Voici ce que le Rav notre maître écrit à ce propos dans Orot Hatechouva [4, 8] : “Le fondement de la Techouva, dont la lumière se révélera dans les talons du Messie, et qui incluera en elle toutes les lumières de Techouva plus petites, semble, dans la lumière éclatante de sa première percée, repousser la Lumière plus petite : ‘Des fils rebelles [‘paritsé’] se lèveront pour mettre en place une vision, et ils échoueront’ [Daniel 11, 14]… Et la grande Lumière poursuit son œuvre, et sa main ne retombera pas, jusqu’à ce qu’elle revienne se dévoiler dans toutes ses potentialités, celles d’en-haut [la fierté nationale] et celles d’en-bas [les Mitsvot] (1). ‘Referme la brèche [‘partsi’] que m’a causée le fils rebelle [‘partsi’], et de la ronce [‘mé–hédek’] cueille la rose’ [Poème pour le 17 Tamouz de Rabbi Chlomo Ibn Gabirol]”Hédek’ signifie la ‘ronce’, et la rose est l’Assemblée d’Israël. Nous demandons à Dieu qu’il fasse sortir la rose de la ronce, car la rose fleurit parmi les épines. Ne soyons pas effrayés par toutes les manifestations épineuses de la Génération, car à l’intérieur se cache une rose, une force divine sans pareille.

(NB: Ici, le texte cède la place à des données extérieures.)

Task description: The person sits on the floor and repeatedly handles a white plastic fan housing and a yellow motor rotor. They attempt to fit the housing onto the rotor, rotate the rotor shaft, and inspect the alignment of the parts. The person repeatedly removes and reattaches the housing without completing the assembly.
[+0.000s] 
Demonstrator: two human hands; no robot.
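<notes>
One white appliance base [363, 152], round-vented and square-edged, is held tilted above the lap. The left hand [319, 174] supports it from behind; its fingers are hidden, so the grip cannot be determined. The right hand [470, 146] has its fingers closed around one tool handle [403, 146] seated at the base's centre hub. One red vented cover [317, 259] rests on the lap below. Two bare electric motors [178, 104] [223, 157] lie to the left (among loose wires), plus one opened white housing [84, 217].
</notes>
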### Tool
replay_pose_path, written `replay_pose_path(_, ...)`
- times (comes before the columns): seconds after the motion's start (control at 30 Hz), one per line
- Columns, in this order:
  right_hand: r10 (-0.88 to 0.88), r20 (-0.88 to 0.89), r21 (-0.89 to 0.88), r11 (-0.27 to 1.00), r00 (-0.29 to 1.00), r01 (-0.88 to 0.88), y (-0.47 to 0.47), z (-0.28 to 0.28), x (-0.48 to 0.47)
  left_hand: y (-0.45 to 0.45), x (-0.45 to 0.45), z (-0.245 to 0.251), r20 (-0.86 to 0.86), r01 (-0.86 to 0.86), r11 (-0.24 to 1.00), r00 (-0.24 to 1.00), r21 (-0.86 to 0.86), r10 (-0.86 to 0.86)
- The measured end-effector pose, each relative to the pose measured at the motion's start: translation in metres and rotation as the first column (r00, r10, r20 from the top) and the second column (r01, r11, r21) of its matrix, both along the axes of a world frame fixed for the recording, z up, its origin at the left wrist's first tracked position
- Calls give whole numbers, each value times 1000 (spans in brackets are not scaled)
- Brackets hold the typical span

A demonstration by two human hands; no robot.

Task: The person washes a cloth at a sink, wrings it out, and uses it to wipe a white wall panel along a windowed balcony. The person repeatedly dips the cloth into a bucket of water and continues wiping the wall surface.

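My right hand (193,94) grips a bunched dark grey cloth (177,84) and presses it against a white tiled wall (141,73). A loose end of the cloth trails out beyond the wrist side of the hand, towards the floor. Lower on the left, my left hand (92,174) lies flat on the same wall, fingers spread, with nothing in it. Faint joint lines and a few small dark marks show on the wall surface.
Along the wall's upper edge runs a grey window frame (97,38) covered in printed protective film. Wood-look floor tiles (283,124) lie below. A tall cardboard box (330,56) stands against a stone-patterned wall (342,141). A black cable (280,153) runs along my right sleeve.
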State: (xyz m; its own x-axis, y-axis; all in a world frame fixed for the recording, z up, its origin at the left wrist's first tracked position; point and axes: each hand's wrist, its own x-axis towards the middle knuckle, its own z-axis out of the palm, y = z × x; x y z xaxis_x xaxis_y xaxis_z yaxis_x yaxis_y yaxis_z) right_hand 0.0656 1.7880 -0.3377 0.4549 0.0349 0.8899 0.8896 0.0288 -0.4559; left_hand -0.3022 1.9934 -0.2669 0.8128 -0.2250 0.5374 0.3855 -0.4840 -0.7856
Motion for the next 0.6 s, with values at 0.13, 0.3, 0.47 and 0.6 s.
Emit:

(1) Cette idée est développée dans l’annexe 7 d’Orot Hatechouva, intitulé ‘Hatechouva Véhachalom’. Le Rav Kook y parle des quatre étapes successives du processus de techouva du Peuple d’Israël. La première est la restauration de sa fierté nationale. C’est ce que le Rav Kook entend par le ‘retour à la gloire de Dieu’, car la gloire d’Israël est l’expression de la gloire de Dieu dans ce monde–ci. Le présent paragraphe vient nous expliquer que ceux qui œuvrent pour la restauration de la fierté nationale sont tellement éblouis par cette ‘grande Lumière’, qu’ils ont du mal à reconnaître la ‘petite Lumière’ des Mitsvot. Ce sont eux qui sont appelés les ‘portsim’, les ‘rebelles’ qui sortent par effraction de la religiosité. Le flux de Lumière, qui dans son premier stade se manifeste sous la forme d’une transgression, ne s’interrompra pas et finira par amener lui-même l’accomplissement scrupuleux de toutes les Mitsvot. La phase d’effraction est le début d’un processus de la Techouva collective du peuple d’Israël – NdT].